Gillespie has a deft handle on his dispersal of information. We don’t question that the characters are unaware of their situation because there’s no reason to think so. Only when it’s time to enter the tank does uncertainty as to the value of the hostages become known. Only when one of those hostages (April Pearson‘s Annabella) asks Reeves what it is they’re running from do we begin to wonder about the validity of everything that we’ve seen. When he sleeps he sees flashes of events—memories of incidents we’ve already experienced as nightmare amongst the loud soundscapes and serene landscapes sped-up to disorient us. The second night is different, though. These glimpses are foreign. Are they future? Past? Reality or drug-addled fantasy? The possibilities are endless.
It’s intriguing because I thought time travel was involved as soon as Gantz stumbles upon the headless bodies that seem to mimic their numbers. Was some sort of loop occurring? There’s not, or at least not in the way I imagined, because Gillespie seems keenly aware of the usual tropes his visuals predict and makes sure he travels in another direction (no matter how subtle the difference) instead. He spends three-quarters of his run-time setting up the insecurity at play, pretending his characters know everything before alluding to the fact only some do before finally exposing the complete ignorance of all. It’s not a twist that he’s working towards, though. The end is a perfect encapsulation of the uncertainty he’s cultivated. Who lives and who dies is inconsequential.
Rather than wonder what the red powder, frightening creatures, and weird gaps in memory are, we focus on what it is they do. We begin to process something isn’t quite right and as such commence our own internal accusations towards those we believe are behind it. Sanity fractures into chaos—life becomes death and from death comes life. Identities shift as motion slows to a crawl, the only thing any can grab hold to with confidence is chain of command. Smith refuses to relinquish his authority and the rest follow his orders without question no matter what happened to the person who previously attempted the same job. Fear and power become commodities to exploit and wield, the unknown calling for swift reactions rather than any pauses for clarity.
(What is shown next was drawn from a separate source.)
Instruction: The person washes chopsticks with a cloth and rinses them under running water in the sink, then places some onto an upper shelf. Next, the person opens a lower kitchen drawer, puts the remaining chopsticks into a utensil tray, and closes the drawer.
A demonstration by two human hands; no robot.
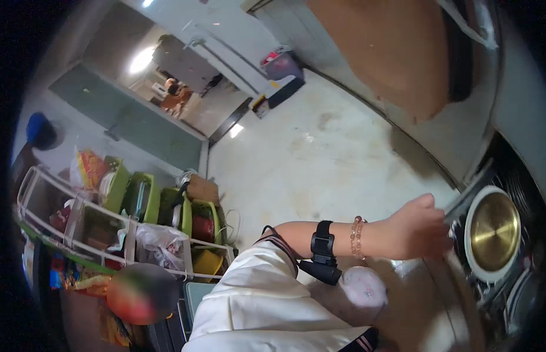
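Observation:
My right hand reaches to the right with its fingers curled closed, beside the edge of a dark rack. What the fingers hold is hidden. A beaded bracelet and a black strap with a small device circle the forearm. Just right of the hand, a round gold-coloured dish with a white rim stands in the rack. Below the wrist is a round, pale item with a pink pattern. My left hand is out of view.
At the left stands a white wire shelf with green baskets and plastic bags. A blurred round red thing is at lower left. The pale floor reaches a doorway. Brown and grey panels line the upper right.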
There’s a good side and bad yet neither knows why. A third party looms outside both with a distinct lack of sympathy to either. Its presence is from a distance; its strength seen only through a wake of decapitated bodies rather than actual eyewitness accounts. We become trapped inside this world alongside Reeves and the rest as confusion awakens frustration and mistrust delivers rage. These soldiers who once prided themselves on camaraderie with a “leave no man behind” attitude suddenly become selfish and opportunistic. Peace disintegrates as violent tempers increase and the truth pushes them against each other, this war transforming into an internal battle of futility. Who needs an enemy when you start believing your friends are out to get you? What fresh Hell is this?
Tank 432 screened at Fantasia International Film Festival and will be released on November 25.